“What a fellow he is!” cries every one around him.

The Jew sees that he is being laughed at, but does not lose courage. He gives himself airs. The flattery addressed to him causes him much pleasure, and with a high, squealing falsetto, which is heard throughout the barracks, he begins to sing, “la, la, la, la,” to an idiotic and ridiculous tune; the only song he was heard to sing during his stay at the convict prison. When he made my acquaintance, he assured me solemnly that it was the song, and the very air, that was sung by 600,000 Jews, small and great, when they crossed the Red Sea, and that every Israelite was ordered to sing it after a victory gained over an enemy.

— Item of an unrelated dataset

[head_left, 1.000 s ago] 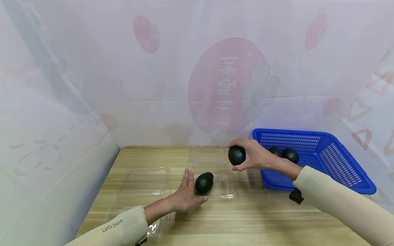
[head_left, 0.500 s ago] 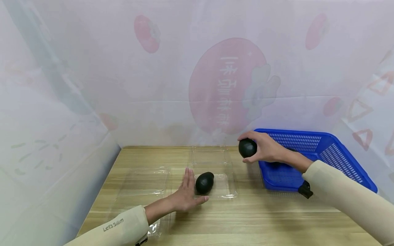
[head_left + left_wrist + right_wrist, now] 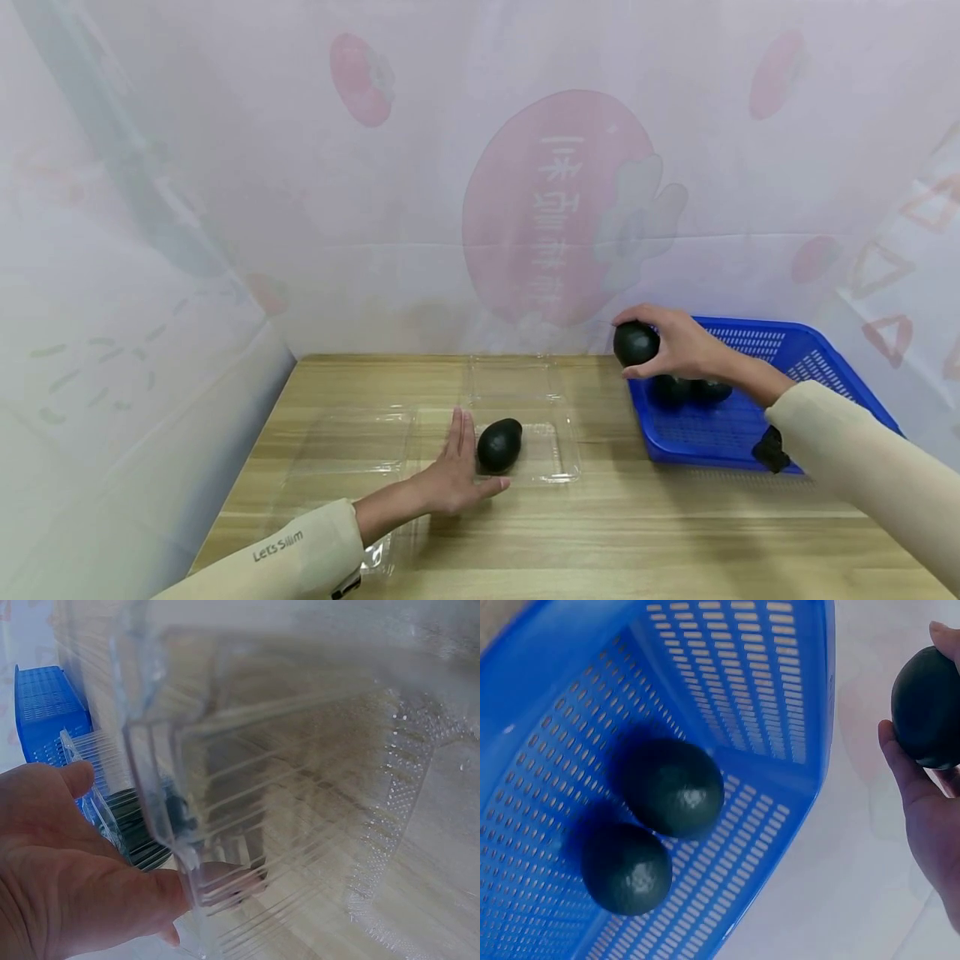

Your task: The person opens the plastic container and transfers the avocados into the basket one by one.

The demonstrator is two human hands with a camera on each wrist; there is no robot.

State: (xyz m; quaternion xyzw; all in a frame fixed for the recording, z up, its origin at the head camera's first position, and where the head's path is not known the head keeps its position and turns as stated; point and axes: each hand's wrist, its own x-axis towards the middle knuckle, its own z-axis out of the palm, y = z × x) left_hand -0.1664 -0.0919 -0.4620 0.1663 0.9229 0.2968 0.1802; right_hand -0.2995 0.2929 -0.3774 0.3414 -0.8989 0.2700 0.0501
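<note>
My right hand (image 3: 678,343) grips a dark green avocado (image 3: 636,343) between thumb and fingers, above the back left corner of the blue basket (image 3: 720,454). In the right wrist view, this avocado (image 3: 928,709) is outside the basket rim, and two more avocados (image 3: 673,787) lie inside. My left hand (image 3: 450,483) has its fingers extended along the left side of a clear plastic clamshell box (image 3: 542,454). One avocado (image 3: 499,446) lies in that box, between the left thumb and fingers. The left wrist view shows this avocado (image 3: 135,829) partly hidden behind plastic.
More clear plastic packaging (image 3: 345,442) lies on the wooden table (image 3: 600,542) at the left, partly under the left forearm. Behind the table hangs a printed cloth (image 3: 397,200). The clamshell's lid (image 3: 512,377) lies folded back toward it.
My right hand has moved right and slightly up with the avocado, from near the clamshell to the basket's back left corner. My left hand stays in place beside the box.
</note>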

The eve of each Saturday the convicts came from the other barracks to ours, expressly to see Isaiah Fomitch celebrating his Sabbath. He was so vain, so innocently conceited, that this general curiosity flattered him immensely. He covered the table in his little corner with a pedantic air of importance, opened a book, lighted two candles, muttered some mysterious words, and clothed himself in a kind of chasuble, striped, and with sleeves, which he preserved carefully at the bottom of his trunk. He fastened to his hands leather bracelets, and finally attached to his forehead, by means of a ribbon, a little box, which made it seem as if a horn were starting from his head. He then began to pray. He read in a drawling voice, cried out, spat, and threw himself about with wild and comic gestures. All this was prescribed by the ceremonies of his religion. There was nothing laughable or strange in it, except the airs which Isaiah Fomitch gave himself before us in performing his ceremonies. Then he suddenly covered his head with both hands, and began to read with many sobs. His tears increased, and in his grief he almost lay down upon the book his head with the ark upon it, howling as he did so; but suddenly in the midst of his despondent sobs he burst into a laugh, and recited with a nasal twang a hymn of triumph, as if he were overcome by an excess of happiness.

“Impossible to understand it,” the convicts would sometimes say to one another. One day I asked Isaiah Fomitch what these sobs signified, and why he passed so suddenly from despair to triumphant happiness. Isaiah Fomitch was very pleased when I asked him these questions. He explained to me directly that the sobs and tears were provoked by the loss of Jerusalem, and that the law ordered the pious Jew to groan and strike his breast; but at the moment of his most acute grief he was suddenly to remember that a prophecy had foretold the return of the Jews to Jerusalem, and he was then to manifest overflowing joy, to sing, to laugh, and to recite his prayers with an expression of happiness in his voice and on his countenance. This sudden passage from one phase of feeling to another delighted Isaiah Fomitch, and he explained to me this ingenious prescription of his faith with the greatest satisfaction.

One evening, in the midst of his prayers, the Major entered, followed by the officer of the guard and an escort of soldiers. All the prisoners got immediately into line before their camp-bedsteads. Isaiah Fomitch alone continued to shriek and gesticulate. He knew that his worship was authorised, and that no one could interrupt him, so that in howling in the presence of the Major he ran no risk. It pleased him to throw himself about beneath the eyes of the chief.

The Major approached within a few steps. Isaiah Fomitch turned his back to the table, and just in front of the officer began to sing his hymn of triumph, gesticulating and drawling out certain syllables. When he came to the part where he had to assume an expression of extreme happiness, he did so by blinking with his eyes, at the same time laughing and nodding his head in the direction of the Major. The latter was at first much astonished; then he burst into a laugh, called out, “Idiot!” and went away, while the Jew still continued to shriek. An hour later, when he had finished, I asked him what he would have done if the Major had been wicked enough and foolish enough to lose his temper.

“What Major?”

“What Major! Did you not see him? He was only two steps from you, and was looking at you all the time.” But Isaiah Fomitch assured me as seriously as possible that he had not seen the Major, for while he was saying his prayers he was in such a state of ecstasy that he neither saw nor heard anything that was taking place around him.

I can see Isaiah Fomitch wandering about on Saturday throughout the prison, endeavouring to do nothing, as the law prescribes to every Jew. What improbable anecdotes he told me! Every time he returned from the synagogue he always brought me some news of St. Petersburg, and the most absurd rumours imaginable from his fellow Jews of the town, who themselves had received them at first hand. But I have already spoken too much of Isaiah Fomitch.

In the whole town there were only two public baths. The first, kept by a Jew, was divided into compartments, for which one paid fifty kopecks. It was frequented by the aristocracy of the town.